**Problem to solve:** Scan the listing below for the word "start" and copy every line that has it.

━━ Data

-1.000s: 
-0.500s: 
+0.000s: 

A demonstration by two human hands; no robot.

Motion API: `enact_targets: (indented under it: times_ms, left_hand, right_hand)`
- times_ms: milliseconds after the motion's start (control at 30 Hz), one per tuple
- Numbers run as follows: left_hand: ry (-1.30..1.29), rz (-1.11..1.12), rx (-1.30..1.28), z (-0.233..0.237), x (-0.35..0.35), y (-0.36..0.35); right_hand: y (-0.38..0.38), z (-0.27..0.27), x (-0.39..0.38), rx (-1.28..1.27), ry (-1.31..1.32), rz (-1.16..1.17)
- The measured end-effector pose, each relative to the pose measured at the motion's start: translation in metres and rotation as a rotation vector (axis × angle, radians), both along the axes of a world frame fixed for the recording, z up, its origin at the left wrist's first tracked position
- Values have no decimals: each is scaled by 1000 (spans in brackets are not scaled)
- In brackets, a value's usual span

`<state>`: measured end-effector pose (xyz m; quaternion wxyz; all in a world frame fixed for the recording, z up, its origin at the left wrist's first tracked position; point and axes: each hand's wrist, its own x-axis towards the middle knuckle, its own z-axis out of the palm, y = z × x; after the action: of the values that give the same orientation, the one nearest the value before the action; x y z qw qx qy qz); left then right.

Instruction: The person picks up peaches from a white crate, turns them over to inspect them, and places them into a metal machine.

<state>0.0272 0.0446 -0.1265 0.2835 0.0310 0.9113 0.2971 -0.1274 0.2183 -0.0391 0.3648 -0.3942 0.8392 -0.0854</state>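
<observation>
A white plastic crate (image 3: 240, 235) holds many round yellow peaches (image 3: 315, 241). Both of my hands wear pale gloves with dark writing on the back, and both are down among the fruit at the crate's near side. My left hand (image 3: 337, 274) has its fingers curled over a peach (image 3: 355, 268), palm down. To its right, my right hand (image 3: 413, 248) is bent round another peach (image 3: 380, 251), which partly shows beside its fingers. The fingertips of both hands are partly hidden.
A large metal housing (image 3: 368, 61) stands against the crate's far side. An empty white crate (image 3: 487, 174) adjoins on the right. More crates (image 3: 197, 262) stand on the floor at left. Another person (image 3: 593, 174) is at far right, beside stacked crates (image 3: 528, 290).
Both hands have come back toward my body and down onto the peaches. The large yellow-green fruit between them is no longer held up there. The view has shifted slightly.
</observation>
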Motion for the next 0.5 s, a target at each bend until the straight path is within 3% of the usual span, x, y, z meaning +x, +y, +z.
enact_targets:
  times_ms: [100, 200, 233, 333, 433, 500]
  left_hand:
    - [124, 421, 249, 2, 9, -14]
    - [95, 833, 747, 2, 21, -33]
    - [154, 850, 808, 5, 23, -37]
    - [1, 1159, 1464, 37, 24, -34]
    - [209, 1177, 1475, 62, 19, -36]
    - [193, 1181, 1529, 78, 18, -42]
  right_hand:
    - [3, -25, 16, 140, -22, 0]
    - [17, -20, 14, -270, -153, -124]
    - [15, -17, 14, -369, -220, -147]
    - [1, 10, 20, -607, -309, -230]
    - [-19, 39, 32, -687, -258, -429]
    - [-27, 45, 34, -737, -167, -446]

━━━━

**Written answer:**
- times_ms: milliseconds after the motion's start (control at 30 Hz), one per tuple
- The measured end-effector pose, each relative to the pose measured at the motion's start: translation in metres and rotation as a rotation vector (axis × angle, radians), both along the axes of a world frame fixed for the recording, z up, its origin at the left wrist's first tracked position

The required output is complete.